Appending to the dictionary dynamically

Appending to the dictionary dynamically - python

I am reading from a text file which has the format below:
0.000 ff:dd ff:ff 4 126 48000
0.001 sd:fg er:sd 5 125 67000
0.002 qw:er ff:dd 5 127 90000
0.003 xc:sd ff:dd 5 127 90000
0.004 io:uy gh:ij 4 126 56000
In the fourth column, 4 indicates request and 5 indicates response. i should form a dictionary with second column as the key if that row represents a request.
If the fourth column value is 5, it indicates that the row corresponds to the response.

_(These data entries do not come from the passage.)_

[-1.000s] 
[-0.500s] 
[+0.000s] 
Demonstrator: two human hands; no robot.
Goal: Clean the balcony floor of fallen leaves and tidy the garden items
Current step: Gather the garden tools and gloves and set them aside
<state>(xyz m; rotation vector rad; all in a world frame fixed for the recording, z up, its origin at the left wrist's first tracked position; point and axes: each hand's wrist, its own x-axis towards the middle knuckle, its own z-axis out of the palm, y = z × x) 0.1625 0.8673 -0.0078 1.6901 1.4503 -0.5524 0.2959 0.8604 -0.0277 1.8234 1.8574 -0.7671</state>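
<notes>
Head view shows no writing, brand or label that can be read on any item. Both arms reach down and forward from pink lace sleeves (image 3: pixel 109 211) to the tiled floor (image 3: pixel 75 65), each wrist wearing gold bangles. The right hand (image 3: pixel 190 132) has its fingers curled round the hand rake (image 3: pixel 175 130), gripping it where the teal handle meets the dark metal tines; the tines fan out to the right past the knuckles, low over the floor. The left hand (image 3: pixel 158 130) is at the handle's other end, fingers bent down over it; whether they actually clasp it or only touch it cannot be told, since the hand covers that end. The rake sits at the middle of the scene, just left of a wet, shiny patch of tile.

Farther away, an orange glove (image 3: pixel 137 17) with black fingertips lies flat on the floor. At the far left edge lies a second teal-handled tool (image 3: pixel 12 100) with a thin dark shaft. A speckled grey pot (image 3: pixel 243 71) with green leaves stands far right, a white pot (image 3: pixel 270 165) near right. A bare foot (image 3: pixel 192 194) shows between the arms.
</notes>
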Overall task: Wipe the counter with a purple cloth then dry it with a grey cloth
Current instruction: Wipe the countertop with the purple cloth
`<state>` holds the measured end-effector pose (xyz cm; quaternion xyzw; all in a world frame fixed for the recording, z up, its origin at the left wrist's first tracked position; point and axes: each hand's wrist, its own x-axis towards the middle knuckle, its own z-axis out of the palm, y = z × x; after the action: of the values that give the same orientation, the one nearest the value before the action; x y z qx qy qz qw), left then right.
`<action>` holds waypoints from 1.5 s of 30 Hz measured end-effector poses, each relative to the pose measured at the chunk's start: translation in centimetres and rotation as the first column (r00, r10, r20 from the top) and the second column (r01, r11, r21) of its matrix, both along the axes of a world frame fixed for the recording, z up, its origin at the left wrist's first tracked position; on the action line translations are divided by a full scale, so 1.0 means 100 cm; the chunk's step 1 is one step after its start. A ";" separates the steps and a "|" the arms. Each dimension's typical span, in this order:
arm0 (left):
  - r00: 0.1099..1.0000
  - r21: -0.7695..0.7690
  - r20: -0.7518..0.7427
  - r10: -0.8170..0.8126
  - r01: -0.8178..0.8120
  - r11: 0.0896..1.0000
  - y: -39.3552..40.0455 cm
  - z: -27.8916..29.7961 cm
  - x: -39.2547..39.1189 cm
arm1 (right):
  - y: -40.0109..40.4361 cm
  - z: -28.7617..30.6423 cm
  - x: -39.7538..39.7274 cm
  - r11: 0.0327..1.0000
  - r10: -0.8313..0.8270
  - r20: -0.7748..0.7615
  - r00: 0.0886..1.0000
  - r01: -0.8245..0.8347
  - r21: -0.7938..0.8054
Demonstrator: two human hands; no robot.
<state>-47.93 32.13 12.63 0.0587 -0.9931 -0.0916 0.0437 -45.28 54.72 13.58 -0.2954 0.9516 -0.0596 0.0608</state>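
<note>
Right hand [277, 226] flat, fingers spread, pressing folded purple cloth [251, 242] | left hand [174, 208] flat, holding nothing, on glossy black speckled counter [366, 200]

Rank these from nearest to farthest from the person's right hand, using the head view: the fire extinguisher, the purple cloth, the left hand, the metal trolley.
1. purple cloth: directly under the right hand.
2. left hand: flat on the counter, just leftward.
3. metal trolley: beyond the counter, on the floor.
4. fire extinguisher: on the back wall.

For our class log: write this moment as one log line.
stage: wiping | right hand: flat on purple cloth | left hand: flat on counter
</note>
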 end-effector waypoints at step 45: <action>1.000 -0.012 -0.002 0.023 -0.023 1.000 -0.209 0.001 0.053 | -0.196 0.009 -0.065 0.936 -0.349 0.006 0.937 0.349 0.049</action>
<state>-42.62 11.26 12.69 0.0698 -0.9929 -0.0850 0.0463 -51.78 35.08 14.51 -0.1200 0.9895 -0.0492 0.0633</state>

In this case, look at the 3rd column of that response, and if that 3rd column is there as the dictionary key, add 2rd column as an value of that corresponding key.
In the above example, the desired result is:
{'ff:dd': 1, 2, 48000, qw:er, xc:sd}, {'io:uv': 1, 0, 56000}
For ff:dd, 1 indicates that there is only 1 request from the ff:dd; 2 indicates there are 2 responses to ff:dd and 48000 is the 6th column value of the request corresponding to ff:dd. I hope you understood the question. Please ask for any clarifications.
For io:uv, since there are no responses, 1 indicates number of requests, 0 indicates number of responses and 56000 is the 6th column value for this request.
I am doing all this to analyze network traffic.
I don't know how to dynamically add the values. If there are fixed number of values, i can manage, but this is a tricky situation. I a using python2.6. Help is much appreciated. Thanks in advance!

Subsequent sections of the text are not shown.